Activity Analysis Network #18: Weave 2.0, GO Square, and Leeway Model
This is the 18th issue of the Activity Analysis Center newsletter
by Oliver Ding
May 31, 2026
Hi, and welcome to Activity Analysis Network, a newsletter hosted by the Activity Analysis Center.
Each issue is organized around the "Flow - Focus - Center - Circle" schema, the primary model of the World of Activity Toolkit (v1, 2025).
In this biweekly newsletter, I share summaries of new articles from the Activity Analysis Center, along with updates on related activities, including some of my own published work elsewhere.
In this issue (#18), 11 new articles have been added to the site:
- #1 - Appropriating Activity Theory #18: Revisiting and Rebuilding a Theoretical Tradition
- #2 - Case Studies: Clay Spinuzzi: Mediating Concept and Network of Projects
- #3 - Case Studies: Generative Confluence: Theoretical Activity, Theoretical Enterprise, and Theoretical Platform
- #4 - Methods: The Aspects - Approaches Fit
- #5 - Methods: The HITED Framework and the Theory-Method Fit
- #6 - Methods: Unit of Analysis, Level of Analysis, and Configurational Theory
- #7 - Methods: Weave the Method: Part and Whole, Synchrony and Diachrony, Inside and Outside
- #8 - Methods: From Personal Epistemology to Knowledge Ecology
- #9 - Z-Lab: GO Square: Mapping the Symbolic Universe
- #10 - Z-Lab: How to Navigate the Symbolic Universe: Three Principles of Spatial Heuristics
- #11 - Z-Lab: Weave 2.0: Synchronic Line, Diachronic Line, and Living Coordinate
These articles represent three foci:
- Weave the Method (Part 6 of Weave the Theory)
- GO Square and Weave 2.0
- Creative Confluence Analysis
#4-#7 are articles inspired by the 2020 Activity U project. After the new round of Rebuilding-Revisiting practice, these articles form a new part for the Weave the Theory book draft.
#9-#11 introduces the GO Square map, a new tool for mapping concept systems within the Symbolic Universe. #11 further considers it with other creative projects, set a new milestone of the Weave knowledge system.
#3 and #11 represent two case studies of the Creative Confluence Analysis method.
Flow
The historical development of the Activity Analysis Center and my experience of daily life
In 2020, I spent several months mapping the landscape of Activity Theory.

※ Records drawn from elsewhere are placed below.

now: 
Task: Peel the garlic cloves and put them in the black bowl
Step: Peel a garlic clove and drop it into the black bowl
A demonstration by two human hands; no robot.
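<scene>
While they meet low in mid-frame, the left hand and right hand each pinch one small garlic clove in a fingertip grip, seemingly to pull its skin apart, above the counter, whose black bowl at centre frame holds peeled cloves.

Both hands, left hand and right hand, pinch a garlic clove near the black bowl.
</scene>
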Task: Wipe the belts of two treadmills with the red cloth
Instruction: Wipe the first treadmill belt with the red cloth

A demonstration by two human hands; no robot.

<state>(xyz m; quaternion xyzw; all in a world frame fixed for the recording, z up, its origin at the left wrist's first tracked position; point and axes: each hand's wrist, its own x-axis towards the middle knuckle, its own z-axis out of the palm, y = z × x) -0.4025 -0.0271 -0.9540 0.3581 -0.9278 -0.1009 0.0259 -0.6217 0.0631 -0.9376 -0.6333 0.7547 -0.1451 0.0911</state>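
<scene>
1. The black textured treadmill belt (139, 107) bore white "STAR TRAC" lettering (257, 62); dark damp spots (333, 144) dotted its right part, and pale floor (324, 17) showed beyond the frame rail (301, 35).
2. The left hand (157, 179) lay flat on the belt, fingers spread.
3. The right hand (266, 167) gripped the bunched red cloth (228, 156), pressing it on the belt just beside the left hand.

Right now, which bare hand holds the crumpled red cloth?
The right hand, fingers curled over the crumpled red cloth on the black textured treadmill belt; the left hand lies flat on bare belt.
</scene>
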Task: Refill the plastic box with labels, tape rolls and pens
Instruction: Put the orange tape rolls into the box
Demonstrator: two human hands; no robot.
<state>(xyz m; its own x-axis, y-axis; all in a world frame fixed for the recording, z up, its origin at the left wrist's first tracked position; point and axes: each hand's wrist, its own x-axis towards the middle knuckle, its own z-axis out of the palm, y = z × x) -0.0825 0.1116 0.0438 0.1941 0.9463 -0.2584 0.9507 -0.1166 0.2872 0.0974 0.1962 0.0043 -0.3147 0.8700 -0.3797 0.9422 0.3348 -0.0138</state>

The result was the Activity U project — a diagram that placed representative contributions across six types of knowing, from Meta-theory to General Practice. Each position on the diagram corresponded to several specific contributors and their works.

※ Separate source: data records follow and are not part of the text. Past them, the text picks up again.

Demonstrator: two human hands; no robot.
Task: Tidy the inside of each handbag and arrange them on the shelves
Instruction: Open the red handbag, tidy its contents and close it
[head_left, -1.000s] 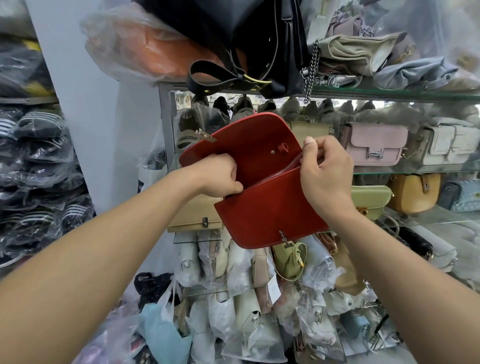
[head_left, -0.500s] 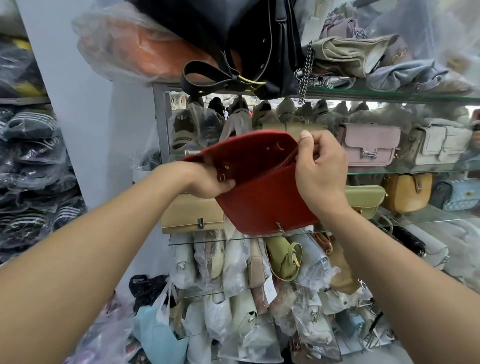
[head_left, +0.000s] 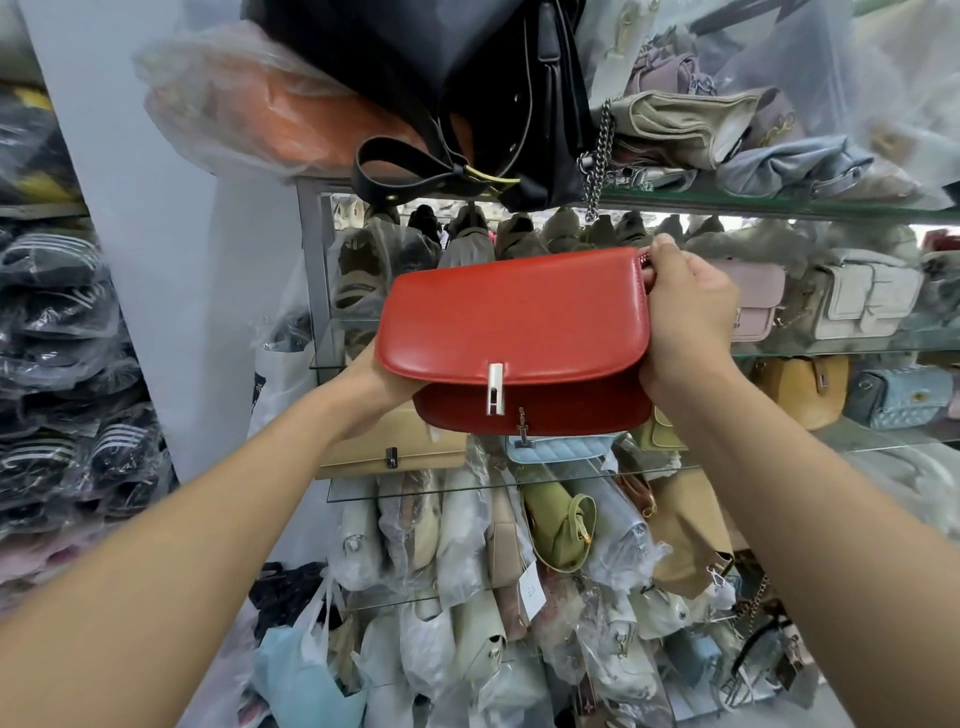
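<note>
A red handbag (head_left: 514, 322) with a silver clasp on its flap is held up in front of the glass shelves (head_left: 810, 208). Its flap lies down over the front. My right hand (head_left: 685, 317) grips the bag's right end, fingers curled at the top corner. My left hand (head_left: 379, 387) holds the bag from below at the left; its fingers are hidden behind the bag.
The shelves are crowded: a black bag (head_left: 467, 93) with a strap overhangs the top shelf, a tan bag (head_left: 395, 452) and light blue quilted bag (head_left: 556, 449) sit just below the red one. Several plastic-wrapped bags fill the lower shelves. Bagged goods (head_left: 57, 332) are stacked at left.
The red bag's flap, open a second ago with both hands at its mouth, has been folded down over the front. My left hand has moved from the opening to under the bag.
</note>
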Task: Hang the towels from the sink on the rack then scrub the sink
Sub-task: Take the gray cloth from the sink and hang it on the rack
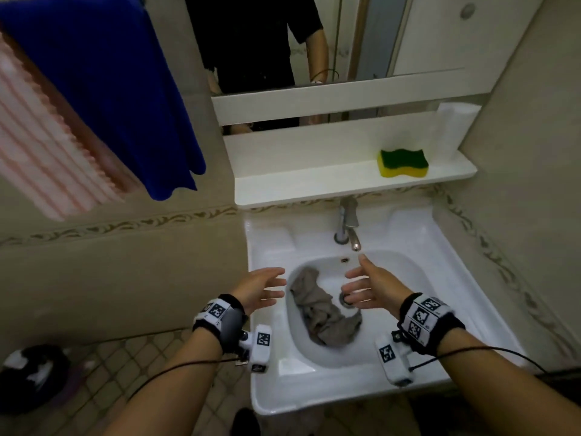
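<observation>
The white sink (408, 247) juts from a tiled corner, its left rim ending at open floor and its right rim close along the wall. The basin has bare porcelain to the right of a crumpled grey towel (320, 313), which lies along the bowl's left slope, one end beside the drain. The tap (347, 225) overhangs the back edge, and a shelf (298, 180) above it carries a green-and-yellow sponge (403, 163). At upper left a blue towel (103, 89) and a pink striped towel (37, 152) hang side by side. The left hand (257, 289) hovers over the sink's left rim, fingers spread and empty. The right hand (374, 289) hovers over the drain, fingers loosely splayed, holding nothing. Both forearms reach in from below, with tagged wristbands.
</observation>
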`<state>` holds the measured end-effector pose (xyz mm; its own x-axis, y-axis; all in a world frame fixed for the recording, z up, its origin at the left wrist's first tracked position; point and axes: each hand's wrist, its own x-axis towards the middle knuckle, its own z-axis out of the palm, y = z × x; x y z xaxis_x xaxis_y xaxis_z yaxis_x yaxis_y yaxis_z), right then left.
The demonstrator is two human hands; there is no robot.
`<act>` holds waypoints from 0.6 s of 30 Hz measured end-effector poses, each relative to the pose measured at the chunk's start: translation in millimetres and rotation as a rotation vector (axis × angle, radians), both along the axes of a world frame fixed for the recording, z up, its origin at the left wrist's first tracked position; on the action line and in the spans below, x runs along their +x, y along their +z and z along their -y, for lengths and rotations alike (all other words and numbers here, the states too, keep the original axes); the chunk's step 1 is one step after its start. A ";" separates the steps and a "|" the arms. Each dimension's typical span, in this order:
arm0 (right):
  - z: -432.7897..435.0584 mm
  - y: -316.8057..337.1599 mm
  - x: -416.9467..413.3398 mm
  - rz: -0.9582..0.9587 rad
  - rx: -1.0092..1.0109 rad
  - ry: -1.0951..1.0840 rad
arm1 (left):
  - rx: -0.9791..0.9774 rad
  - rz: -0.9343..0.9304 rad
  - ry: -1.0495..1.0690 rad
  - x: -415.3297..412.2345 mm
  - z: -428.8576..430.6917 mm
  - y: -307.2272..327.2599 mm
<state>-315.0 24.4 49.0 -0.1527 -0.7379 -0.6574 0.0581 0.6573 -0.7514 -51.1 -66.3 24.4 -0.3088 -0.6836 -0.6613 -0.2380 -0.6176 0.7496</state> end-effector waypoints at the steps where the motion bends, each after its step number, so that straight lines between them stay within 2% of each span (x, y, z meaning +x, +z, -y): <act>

There was one exception. At the gPractice position (General Practice) I put a question mark.
I knew something belonged there. I could not yet name it.
Several months later, in 2021, I updated the diagram. The question mark was replaced by a name: Life as Activity (Oliver Ding, 2020) — a framework I had been developing, then at version 0.3.

In the years that followed, I returned to it irregularly. I set aside older versions, worked on other models, let it sit. And yet I kept coming back. Eventually I chose this name again — to give it to the entire body of activity-centered creations I had been building over many years. Last month, v4.0 was released as a possible book. A long arc, finally named.
Looking back at that journey now, I notice something I had not seen while living it. The pattern of returning — setting aside, continuing elsewhere, coming back at a different level — is exactly what I have recently named the Revisiting–Rebuilding strategy. And the more I look at my years of engaging with Activity Theory, the more I find the same pattern everywhere. RR is not just a creative technique. It may be one of the characteristic ways a creator appropriates a theoretical tradition over time.
This issue of the "Appropriating Activity Theory" column is about three rounds of that practice, all compressed into the last month.
Moreover, the column itself is a RR practice.
This column began in September 2025. Its subtitle has always been 2015–2025 — a decade of engaging with Activity Theory, told one episode at a time.
Eighteen issues later, I find myself at a natural stopping point. Not because the engagement is over — it is not — but because the story this column was built to tell has reached its conclusion. The decade has been accounted for. The pattern has been named.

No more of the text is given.